2) Lokasi tambang berada dikawasan wisata pantai dan berdekatan dengan Taman Nasional Komodo sebagai kawasan konservasi dan warisan dunia. Di sekitar lokasi itu terdapat pula perhotelan dan wisata pantai/bahari serta tempat tinggal para nelayan tradisional yang menggantungkan hidupnya pada kemurahan alam.
3) Pihak perusahaan atas ijin pemerintah secara sepihak melakukan kegiatan penambangan tanpa mensosialisasikan terlebih dulu kepada masyarakat terutama para pemilik tanah.

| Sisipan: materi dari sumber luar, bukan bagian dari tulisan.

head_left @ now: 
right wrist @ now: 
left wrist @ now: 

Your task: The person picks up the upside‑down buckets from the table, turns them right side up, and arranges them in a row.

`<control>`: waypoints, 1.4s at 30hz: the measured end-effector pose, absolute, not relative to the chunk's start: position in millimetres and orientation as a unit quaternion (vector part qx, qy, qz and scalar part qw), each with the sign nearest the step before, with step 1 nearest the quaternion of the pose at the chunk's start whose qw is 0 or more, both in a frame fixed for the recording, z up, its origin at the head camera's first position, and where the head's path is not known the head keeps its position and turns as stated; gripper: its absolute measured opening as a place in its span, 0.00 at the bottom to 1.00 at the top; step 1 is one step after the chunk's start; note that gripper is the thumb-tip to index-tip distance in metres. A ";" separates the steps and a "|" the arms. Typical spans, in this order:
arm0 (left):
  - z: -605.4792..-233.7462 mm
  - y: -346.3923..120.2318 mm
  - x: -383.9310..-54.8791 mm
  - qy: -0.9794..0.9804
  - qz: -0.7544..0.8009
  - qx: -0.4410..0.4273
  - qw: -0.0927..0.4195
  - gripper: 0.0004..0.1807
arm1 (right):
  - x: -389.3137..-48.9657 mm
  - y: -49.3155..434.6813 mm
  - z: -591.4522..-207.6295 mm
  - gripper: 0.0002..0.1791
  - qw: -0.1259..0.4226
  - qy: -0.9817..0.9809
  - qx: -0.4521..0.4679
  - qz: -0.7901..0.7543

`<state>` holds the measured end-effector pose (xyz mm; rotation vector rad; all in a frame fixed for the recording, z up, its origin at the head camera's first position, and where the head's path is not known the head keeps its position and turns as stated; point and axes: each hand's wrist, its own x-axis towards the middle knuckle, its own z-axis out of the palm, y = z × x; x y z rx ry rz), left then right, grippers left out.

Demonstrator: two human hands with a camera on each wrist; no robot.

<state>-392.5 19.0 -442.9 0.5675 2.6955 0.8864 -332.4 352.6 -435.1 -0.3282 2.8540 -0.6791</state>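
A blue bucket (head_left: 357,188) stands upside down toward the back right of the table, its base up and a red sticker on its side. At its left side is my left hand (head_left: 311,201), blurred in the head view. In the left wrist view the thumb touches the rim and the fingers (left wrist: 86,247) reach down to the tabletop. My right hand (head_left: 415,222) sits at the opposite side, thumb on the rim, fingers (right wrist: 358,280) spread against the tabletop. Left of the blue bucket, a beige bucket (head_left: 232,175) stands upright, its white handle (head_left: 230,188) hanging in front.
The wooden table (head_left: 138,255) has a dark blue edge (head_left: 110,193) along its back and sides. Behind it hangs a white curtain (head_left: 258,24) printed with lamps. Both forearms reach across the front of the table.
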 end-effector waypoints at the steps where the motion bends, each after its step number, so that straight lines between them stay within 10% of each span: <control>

4) Aktivitas pertambangan di lokasi Batu Gosok saat ini mulai menimbulkan dampak buruk bagi masyarakat terutama para wisatawan mancanegara. Polusi udara akibat intensitas keluar-masuk kendaraan perusahaan. Kondisi ini telah mengganggu kenyamanan para wisatawan yang menginap di sejumlah hotel dan restouran serta cukup mengganggu kehidupan anak-anak cacat di panti asuhan Binongko Labuan Bajo.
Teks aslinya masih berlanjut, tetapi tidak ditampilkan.